The sons of the household had a distressing habit of doing away with them selves. Handsome, intelligent, homosexual Rudolf strolled into a Berlin bar, dissolved potassium cyanide into his glass of milk and died in agony on the spot. Two years earlier, Hans Karl had disappeared without trace and is thought to have killed himself at sea. He was a shy, ungainly, possibly autistic child with a prodigious gift for maths and music, whose first spoken word was “Oedipus”. He, too, was thought to be gay. Kurt seems to have shot himself “without visible reason” while serving as a soldier in the first world war. The philosopher Ludwig claims to have begun thinking about suicide when he was 10 or 11.
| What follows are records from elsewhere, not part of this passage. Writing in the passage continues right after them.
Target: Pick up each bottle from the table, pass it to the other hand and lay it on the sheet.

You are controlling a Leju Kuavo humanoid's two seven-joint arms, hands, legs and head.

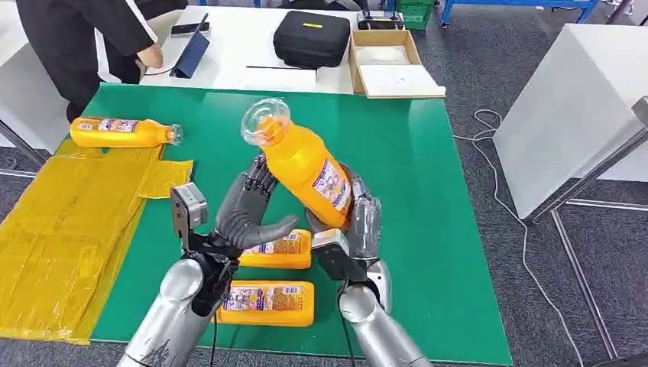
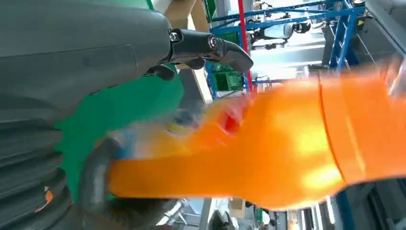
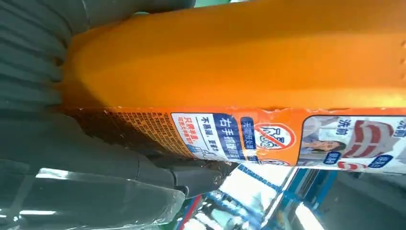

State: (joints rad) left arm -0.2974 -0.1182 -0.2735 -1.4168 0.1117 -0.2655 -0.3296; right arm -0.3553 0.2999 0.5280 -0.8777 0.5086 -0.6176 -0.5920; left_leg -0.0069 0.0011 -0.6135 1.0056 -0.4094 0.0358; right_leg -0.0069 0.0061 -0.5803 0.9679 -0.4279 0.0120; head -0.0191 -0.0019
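Gripping the bottle, right hand; wrist view reveals label; left hand spread

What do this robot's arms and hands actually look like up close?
Both arms are smooth, rounded silver metal tubes. Each ends in a dark grey, many-fingered hand: the left hand and the right hand have jointed dark fingers and a thick grey thumb. A small boxy grey camera module sits at the left wrist, with black cabling beneath it. In the wrist views, a grey ribbed cover wraps each hand's base.
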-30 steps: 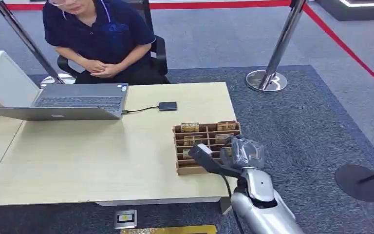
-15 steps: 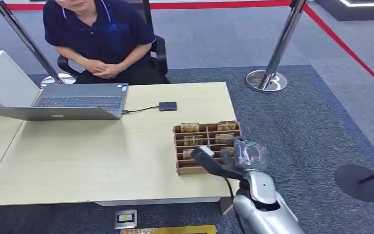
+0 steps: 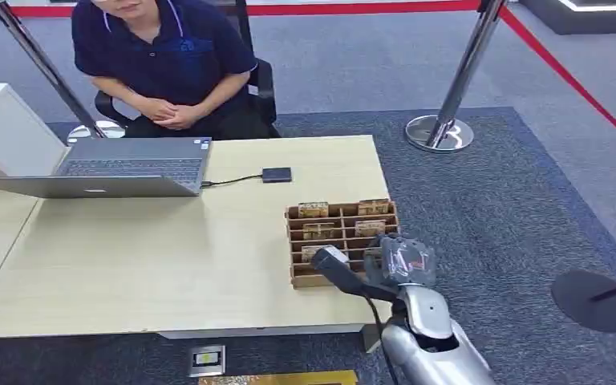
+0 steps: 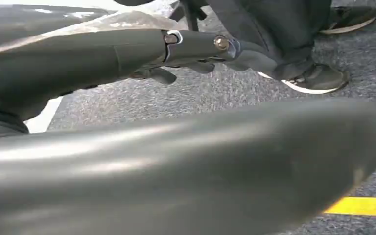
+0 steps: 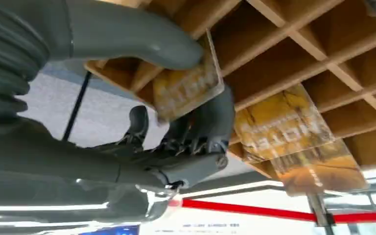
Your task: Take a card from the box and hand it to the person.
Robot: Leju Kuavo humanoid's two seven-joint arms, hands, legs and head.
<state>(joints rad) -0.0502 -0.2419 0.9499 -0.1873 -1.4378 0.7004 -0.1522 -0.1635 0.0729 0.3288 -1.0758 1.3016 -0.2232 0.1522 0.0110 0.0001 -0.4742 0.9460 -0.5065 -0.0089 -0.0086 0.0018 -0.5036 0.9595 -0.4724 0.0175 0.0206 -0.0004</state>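
The person in a dark blue shirt (image 3: 164, 60) sits at the table's far left, well apart from the partitioned wooden box (image 3: 341, 241) on the right. In the box's near right corner, the right hand (image 5: 176, 112) pinches a yellow printed card (image 5: 188, 85) between thumb and fingers, the card not yet clear of its slot. It could snag on a divider and slip out. Other compartments hold similar cards; several look empty. Whether the left hand's fingers are spread or curled, I cannot tell.
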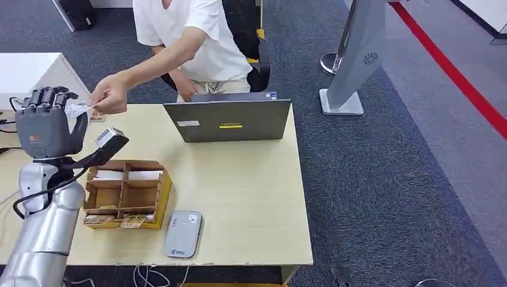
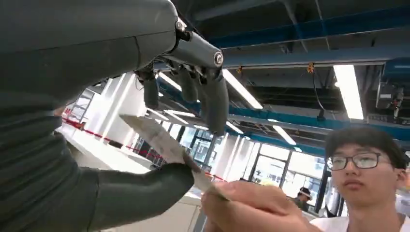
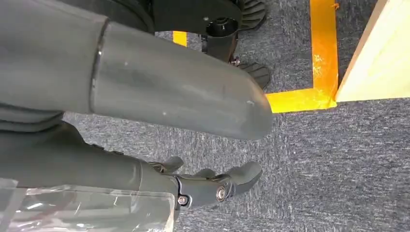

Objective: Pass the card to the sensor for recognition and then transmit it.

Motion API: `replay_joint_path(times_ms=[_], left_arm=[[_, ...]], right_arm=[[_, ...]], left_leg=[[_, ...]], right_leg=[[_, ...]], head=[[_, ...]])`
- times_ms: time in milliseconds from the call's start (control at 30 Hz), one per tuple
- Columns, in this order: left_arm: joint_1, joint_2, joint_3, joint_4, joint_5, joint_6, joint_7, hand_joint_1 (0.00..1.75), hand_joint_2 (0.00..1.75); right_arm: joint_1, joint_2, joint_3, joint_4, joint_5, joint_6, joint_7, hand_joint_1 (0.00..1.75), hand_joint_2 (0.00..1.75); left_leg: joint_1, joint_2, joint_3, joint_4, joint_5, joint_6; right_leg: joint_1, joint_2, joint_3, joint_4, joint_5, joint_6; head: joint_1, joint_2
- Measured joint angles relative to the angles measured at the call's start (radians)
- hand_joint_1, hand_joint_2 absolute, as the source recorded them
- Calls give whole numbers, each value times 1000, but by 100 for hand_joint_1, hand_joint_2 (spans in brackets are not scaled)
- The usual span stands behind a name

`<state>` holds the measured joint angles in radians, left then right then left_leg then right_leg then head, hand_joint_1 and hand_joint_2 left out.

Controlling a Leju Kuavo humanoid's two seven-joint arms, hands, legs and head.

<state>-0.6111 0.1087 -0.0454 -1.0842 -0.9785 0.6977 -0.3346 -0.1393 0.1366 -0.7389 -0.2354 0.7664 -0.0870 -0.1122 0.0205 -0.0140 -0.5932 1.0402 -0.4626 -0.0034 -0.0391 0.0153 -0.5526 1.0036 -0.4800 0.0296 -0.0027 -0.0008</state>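
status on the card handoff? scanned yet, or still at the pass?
At the pass. Left hand is raised with the card between thumb and fingers, and the person's hand is pinching the card's other end. Whether the scan happened can't be told from these views; the scanner sits just below the hand. Left: the robot letting go. Right hand hangs over the carpet, holding nothing.
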Motion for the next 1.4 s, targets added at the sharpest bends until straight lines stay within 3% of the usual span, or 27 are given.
replay_joint_path(times_ms=[433, 467, 533, 567, 1067, 1400], left_arm=[[-1, 9, -27, -11, 23, 0, 2, 175, 175], [-1, 10, -28, -11, 23, 0, 2, 175, 0], [-1, 12, -28, -14, 23, 0, 2, 175, 0], [-1, 13, -28, -14, 23, 0, 2, 175, 175], [49, 10, -58, -66, -3, 0, 30, 175, 175], [279, 7, -147, -339, -32, 1, 64, 175, 175]], right_arm=[[0, 0, 2, 0, -3, -3, 5, 0, 0], [0, 0, 3, 0, -3, -4, 6, 0, 0], [0, 0, 3, 0, -3, -5, 6, 0, 0], [0, 0, 3, 0, -3, -5, 6, 0, 0], [7, 0, 17, 0, -11, -19, 7, 0, 0], [28, 0, 16, 0, -36, -31, -11, 0, 0]], left_leg=[[0, 0, 0, 0, 0, 0], [0, 0, 0, 0, 0, 0], [0, 0, 0, 0, 0, 0], [0, 0, 0, 0, 0, 0], [0, 0, 0, 0, 0, 0], [0, 1, -3, 0, -1, 0]], right_leg=[[0, 0, -1, 0, 0, 0], [0, 0, 0, 0, 0, 0], [0, 0, -1, 0, 0, 0], [0, 0, -1, 0, 0, 0], [0, 0, -1, 0, 0, 0], [0, 1, -4, 0, 0, 0]], head=[[0, 0], [0, 0], [0, 0], [0, 0], [0, 0], [0, 0]])
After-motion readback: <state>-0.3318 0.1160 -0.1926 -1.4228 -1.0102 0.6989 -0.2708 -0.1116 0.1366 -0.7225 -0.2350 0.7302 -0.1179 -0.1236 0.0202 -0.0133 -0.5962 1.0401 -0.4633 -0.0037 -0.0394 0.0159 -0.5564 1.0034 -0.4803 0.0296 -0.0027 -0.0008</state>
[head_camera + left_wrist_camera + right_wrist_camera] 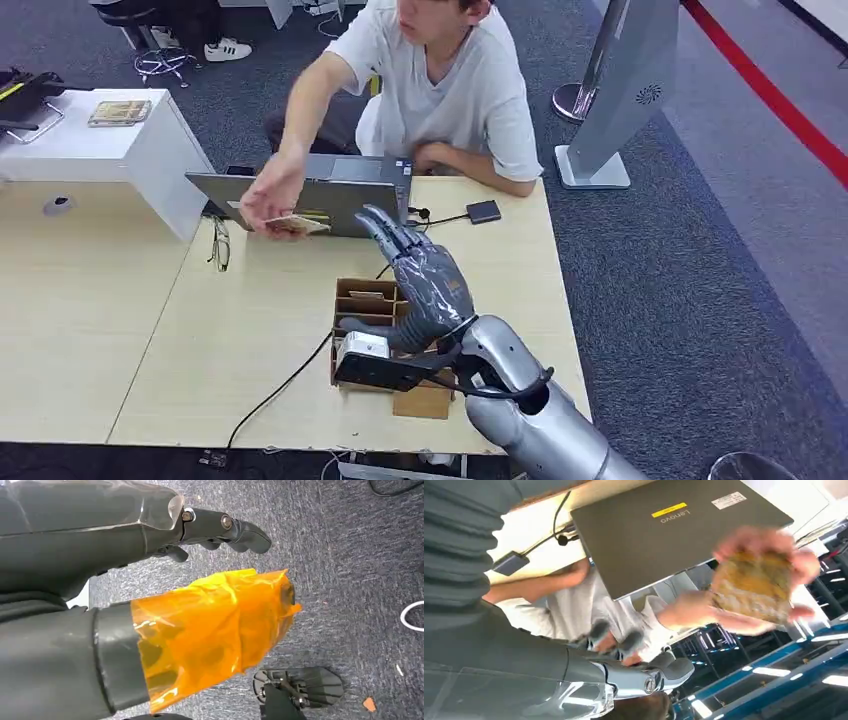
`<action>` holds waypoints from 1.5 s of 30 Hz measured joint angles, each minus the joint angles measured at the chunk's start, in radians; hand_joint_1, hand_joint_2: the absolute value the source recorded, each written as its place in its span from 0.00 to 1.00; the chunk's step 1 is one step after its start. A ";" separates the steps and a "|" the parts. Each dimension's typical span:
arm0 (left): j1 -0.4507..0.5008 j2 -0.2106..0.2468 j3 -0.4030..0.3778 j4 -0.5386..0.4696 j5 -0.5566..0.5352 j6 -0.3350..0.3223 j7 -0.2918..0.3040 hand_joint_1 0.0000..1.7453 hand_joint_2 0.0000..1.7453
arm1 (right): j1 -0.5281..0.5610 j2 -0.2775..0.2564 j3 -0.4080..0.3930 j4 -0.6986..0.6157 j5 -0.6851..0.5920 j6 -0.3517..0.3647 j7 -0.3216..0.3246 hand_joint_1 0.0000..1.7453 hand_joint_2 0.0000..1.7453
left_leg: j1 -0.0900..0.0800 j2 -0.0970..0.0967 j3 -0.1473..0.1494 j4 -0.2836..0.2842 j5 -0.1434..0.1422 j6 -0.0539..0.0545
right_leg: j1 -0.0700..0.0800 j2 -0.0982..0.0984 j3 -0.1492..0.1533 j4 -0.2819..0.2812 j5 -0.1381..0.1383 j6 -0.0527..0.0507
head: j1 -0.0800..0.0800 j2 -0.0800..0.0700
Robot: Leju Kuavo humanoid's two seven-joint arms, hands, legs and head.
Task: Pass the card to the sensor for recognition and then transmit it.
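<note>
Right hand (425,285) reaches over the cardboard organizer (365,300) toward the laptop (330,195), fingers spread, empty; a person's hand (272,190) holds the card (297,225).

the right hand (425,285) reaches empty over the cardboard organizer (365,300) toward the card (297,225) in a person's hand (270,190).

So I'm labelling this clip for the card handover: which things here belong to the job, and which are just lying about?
Job:
card in the person's hand
right hand, raised, holding nothing
cardboard card box
sensor, white, on a cable

Lying about:
laptop
glasses
adapter
white box
</note>
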State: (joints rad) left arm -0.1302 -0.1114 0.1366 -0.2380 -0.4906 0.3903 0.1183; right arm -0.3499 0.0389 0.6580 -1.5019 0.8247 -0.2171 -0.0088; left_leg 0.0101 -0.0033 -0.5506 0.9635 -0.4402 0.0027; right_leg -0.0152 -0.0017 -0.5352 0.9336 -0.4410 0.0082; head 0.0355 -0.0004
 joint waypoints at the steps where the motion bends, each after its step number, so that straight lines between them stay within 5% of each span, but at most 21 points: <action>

Paul, a classmate of Adolf Hitler, became an outstanding concert pianist. Unusually for male members of the family, he was robustly heterosexual. The Wittgenstein ménage was more like a conservatoire than a family home: Brahms, Mahler and Richard Strauss dropped in regularly, while Ravel wrote his “Concerto for the Left Hand” specially for Paul, who had lost an arm in the first world war. Paul thought his brother Ludwig’s philosophy was “trash”, while Ludwig took a dim view of Paul’s musical abilities. The Winter Palace resounded with constant yelling and vicious squabbling.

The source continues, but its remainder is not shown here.